EXERCISE –
Only one stretch of the data below should be repeated: the lines from the line containing "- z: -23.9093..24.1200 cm" through the line containing "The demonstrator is", inclusive, exactly as they are.

------ DATA SHOWN ------

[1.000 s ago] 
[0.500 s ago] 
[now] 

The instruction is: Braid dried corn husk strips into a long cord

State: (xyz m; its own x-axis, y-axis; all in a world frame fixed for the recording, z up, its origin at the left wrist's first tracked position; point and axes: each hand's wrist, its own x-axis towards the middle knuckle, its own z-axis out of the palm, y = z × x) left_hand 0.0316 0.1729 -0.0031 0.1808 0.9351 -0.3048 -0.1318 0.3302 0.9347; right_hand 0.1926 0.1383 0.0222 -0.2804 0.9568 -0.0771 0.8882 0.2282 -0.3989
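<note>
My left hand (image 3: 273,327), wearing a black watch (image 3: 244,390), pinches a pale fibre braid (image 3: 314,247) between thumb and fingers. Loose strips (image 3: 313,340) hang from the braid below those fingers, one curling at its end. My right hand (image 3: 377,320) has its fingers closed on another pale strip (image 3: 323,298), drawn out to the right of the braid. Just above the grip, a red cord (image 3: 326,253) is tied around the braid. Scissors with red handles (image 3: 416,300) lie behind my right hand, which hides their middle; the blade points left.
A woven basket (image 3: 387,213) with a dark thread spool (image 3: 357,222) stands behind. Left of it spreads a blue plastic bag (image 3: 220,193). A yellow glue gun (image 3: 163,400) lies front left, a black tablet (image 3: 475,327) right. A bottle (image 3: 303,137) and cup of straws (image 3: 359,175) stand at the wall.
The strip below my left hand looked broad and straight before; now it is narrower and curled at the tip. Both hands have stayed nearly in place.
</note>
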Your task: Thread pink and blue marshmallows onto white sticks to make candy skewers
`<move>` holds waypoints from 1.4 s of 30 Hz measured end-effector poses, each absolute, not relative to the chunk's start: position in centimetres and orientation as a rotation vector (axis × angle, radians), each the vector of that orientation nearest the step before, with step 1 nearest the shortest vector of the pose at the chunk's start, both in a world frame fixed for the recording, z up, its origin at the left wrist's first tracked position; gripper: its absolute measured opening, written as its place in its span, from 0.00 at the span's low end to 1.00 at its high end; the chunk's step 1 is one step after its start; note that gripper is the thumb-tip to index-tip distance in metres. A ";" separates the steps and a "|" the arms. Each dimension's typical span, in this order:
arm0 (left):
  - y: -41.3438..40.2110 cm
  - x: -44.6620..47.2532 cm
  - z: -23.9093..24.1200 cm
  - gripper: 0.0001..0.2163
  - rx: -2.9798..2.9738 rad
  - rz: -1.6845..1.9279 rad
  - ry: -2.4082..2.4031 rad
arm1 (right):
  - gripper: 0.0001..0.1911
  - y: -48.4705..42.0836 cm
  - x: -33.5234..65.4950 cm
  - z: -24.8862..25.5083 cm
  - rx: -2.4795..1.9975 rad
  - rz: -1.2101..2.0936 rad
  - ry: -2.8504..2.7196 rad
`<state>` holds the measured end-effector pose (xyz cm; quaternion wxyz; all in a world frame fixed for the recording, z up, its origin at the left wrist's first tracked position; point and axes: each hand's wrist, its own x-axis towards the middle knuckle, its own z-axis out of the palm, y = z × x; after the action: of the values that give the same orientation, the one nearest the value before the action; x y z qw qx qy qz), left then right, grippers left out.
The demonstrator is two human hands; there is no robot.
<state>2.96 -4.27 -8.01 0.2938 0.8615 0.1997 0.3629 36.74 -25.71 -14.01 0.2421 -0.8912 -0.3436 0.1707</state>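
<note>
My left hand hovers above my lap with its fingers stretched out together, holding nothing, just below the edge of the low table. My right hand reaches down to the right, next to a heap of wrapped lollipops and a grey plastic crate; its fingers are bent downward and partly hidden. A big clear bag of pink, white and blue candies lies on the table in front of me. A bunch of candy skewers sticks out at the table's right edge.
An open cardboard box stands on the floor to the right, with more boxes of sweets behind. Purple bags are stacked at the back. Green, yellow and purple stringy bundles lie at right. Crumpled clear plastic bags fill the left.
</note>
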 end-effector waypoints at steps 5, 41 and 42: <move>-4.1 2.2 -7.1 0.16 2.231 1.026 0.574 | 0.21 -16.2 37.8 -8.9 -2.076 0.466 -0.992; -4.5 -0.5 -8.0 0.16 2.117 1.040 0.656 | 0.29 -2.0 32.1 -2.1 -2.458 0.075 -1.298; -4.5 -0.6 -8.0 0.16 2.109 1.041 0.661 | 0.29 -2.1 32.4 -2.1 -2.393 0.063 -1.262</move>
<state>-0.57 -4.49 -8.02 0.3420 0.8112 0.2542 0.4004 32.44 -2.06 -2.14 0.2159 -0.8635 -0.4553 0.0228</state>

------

EXERCISE RESPONSE –
  - z: -23.9093..24.1200 cm
  - gripper: 0.0001..0.2163
  - rx: -2.9798..2.9738 rad
  - rz: -1.6845..1.9279 rad
  - ry: -2.4082..2.4031 rad
arm1 (right):
  - gripper: 0.0001..0.1911
  - y: -48.4705..42.0836 cm
  - x: -33.5234..65.4950 cm
  - z: -24.8862..25.5083 cm
  - rx: -2.4795..1.9975 rad
  - rz: -1.2101..2.0936 rad
  - ry: -2.8504..2.7196 rad
`<state>` holds the measured end-effector pose (xyz cm; quaternion wxyz; all in a world frame fixed for the recording, z up, its origin at the left wrist's first tracked position; point and axes: each hand's wrist, its own x-axis towards the middle knuckle, its own z-axis out of the palm, y = z × x; after the action: of the values that give the same orientation, the one nearest the value before the action; x y z qw qx qy qz), left then right, grippers left out.
The demonstrator is two human hands; there is no robot.

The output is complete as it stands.